Repeat precisely the span of lines below that opens with the line containing "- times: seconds" and closes with the line containing "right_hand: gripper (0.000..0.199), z", both included.
..........
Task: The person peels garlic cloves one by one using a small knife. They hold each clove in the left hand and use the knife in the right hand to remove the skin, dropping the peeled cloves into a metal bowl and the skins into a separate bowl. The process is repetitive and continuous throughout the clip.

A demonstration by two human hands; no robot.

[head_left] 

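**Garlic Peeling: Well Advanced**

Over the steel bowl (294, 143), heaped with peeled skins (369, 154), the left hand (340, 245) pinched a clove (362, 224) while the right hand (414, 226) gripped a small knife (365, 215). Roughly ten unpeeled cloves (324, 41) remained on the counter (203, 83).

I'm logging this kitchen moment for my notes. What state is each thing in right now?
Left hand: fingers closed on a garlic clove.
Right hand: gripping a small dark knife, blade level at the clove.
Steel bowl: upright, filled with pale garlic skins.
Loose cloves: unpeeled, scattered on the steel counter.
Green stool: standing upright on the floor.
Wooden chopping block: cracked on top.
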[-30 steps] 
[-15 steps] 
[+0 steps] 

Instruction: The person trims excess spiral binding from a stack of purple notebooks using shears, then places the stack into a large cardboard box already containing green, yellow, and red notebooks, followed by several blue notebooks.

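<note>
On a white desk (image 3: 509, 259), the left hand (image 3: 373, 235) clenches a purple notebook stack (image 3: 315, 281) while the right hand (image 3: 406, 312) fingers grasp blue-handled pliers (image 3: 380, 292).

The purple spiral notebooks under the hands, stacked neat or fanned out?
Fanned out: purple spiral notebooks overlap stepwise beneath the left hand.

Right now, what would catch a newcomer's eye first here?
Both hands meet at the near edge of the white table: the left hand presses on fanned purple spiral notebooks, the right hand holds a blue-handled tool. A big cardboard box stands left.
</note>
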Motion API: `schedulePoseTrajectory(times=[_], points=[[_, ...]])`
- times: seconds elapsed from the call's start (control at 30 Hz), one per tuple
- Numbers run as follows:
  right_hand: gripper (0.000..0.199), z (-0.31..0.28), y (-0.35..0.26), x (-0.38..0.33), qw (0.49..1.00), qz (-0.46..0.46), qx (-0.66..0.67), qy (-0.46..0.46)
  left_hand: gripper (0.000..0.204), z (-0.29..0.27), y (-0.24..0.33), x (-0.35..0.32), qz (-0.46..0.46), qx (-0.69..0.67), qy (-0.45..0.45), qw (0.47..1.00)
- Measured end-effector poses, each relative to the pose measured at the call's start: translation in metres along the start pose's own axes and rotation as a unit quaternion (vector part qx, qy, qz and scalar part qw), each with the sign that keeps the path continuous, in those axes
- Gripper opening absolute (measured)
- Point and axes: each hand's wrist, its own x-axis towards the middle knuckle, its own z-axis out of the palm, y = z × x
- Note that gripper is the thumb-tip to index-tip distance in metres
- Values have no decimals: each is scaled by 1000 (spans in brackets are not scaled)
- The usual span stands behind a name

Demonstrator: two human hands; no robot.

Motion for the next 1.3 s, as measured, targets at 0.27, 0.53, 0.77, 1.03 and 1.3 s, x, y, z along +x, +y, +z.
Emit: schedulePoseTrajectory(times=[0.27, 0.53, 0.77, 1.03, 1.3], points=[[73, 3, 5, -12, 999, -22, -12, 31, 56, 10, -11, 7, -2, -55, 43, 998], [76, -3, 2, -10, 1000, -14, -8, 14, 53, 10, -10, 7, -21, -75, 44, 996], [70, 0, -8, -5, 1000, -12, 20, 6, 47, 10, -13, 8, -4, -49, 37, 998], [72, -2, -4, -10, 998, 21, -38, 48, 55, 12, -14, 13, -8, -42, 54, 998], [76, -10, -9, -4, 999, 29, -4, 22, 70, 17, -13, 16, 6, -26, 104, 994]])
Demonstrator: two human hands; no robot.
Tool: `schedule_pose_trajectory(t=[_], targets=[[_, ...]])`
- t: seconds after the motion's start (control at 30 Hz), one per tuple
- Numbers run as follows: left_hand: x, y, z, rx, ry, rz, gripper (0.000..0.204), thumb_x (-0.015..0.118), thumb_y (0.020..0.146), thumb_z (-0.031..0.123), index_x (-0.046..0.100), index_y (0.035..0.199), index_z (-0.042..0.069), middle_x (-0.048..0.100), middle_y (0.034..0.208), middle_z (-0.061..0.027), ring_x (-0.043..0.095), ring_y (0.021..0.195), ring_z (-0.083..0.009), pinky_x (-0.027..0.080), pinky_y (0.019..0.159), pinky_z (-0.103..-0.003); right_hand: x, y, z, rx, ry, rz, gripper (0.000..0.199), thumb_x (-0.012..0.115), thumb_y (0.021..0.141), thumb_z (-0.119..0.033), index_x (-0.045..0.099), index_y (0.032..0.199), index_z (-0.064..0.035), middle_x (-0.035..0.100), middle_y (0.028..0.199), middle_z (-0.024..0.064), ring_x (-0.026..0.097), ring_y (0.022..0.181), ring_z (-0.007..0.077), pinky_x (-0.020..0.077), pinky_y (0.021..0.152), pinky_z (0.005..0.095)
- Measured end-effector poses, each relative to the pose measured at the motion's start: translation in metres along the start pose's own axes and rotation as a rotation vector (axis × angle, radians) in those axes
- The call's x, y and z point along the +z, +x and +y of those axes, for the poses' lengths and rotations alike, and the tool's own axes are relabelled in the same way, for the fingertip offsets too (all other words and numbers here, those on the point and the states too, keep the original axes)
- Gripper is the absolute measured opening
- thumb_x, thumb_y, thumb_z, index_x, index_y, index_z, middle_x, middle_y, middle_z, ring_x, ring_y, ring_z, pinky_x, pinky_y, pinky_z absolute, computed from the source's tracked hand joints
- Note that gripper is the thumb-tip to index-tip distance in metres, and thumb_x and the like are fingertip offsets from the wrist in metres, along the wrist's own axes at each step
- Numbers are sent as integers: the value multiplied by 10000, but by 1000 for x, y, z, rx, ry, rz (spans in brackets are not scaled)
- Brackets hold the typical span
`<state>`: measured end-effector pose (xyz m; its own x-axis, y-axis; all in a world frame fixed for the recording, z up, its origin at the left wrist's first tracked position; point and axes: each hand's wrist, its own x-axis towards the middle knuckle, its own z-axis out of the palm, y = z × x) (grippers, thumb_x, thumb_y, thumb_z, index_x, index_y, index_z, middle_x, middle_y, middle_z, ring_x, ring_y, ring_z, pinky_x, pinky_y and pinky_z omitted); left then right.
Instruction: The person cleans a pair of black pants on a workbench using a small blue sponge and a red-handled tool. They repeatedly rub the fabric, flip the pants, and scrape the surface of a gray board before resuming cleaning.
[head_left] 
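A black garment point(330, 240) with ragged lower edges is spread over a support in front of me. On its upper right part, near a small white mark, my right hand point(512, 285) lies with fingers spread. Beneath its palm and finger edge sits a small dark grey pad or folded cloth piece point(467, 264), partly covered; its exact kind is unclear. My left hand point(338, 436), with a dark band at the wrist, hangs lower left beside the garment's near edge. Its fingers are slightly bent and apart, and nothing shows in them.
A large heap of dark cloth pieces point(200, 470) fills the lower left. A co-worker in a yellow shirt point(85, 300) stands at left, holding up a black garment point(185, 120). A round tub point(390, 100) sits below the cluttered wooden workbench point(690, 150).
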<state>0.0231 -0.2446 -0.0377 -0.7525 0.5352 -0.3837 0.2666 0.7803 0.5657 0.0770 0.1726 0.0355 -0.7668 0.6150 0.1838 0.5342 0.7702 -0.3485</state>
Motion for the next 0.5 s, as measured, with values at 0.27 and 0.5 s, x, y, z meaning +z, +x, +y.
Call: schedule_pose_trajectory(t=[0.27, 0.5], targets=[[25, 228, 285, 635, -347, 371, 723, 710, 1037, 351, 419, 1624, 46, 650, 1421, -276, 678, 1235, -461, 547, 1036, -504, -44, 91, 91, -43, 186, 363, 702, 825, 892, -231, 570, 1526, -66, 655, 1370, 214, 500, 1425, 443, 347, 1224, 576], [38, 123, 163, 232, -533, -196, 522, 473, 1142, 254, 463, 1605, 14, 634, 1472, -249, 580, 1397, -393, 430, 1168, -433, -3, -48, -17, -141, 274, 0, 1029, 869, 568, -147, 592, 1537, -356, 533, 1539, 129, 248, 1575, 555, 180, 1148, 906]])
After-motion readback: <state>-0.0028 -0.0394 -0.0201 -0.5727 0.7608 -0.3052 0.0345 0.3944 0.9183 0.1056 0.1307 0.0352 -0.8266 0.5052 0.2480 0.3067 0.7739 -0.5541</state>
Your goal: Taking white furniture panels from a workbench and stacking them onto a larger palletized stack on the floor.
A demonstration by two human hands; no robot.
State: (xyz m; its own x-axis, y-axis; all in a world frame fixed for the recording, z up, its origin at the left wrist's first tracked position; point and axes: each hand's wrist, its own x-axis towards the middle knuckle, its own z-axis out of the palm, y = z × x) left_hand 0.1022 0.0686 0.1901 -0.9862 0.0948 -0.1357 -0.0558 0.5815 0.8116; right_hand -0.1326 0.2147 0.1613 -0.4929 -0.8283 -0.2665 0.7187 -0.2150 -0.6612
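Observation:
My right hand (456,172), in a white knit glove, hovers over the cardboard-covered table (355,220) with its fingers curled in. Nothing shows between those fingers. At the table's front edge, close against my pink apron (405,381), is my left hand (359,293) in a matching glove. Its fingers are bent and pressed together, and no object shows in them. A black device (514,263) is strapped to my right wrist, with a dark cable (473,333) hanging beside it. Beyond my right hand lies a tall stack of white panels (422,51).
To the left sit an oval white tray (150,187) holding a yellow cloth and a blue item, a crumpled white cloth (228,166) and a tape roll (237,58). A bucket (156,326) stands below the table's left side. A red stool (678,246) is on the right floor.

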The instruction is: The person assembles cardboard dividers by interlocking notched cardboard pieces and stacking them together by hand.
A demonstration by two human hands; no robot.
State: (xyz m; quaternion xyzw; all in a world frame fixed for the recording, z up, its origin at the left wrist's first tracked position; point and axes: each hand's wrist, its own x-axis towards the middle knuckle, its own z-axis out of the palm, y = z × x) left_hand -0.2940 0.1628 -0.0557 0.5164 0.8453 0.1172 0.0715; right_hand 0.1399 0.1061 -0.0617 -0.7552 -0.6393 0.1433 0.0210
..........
### [Answer to the exercise]
- times: seconds elapsed from the call's start (control at 30 Hz), one per tuple
- Numbers run as follows:
  right_hand: gripper (0.000..0.199), z (-0.31..0.28), y (-0.35..0.26), x (-0.38..0.33), qw (0.49..1.00), qz (-0.46..0.46), qx (-0.66..0.67), qy (-0.46..0.46)

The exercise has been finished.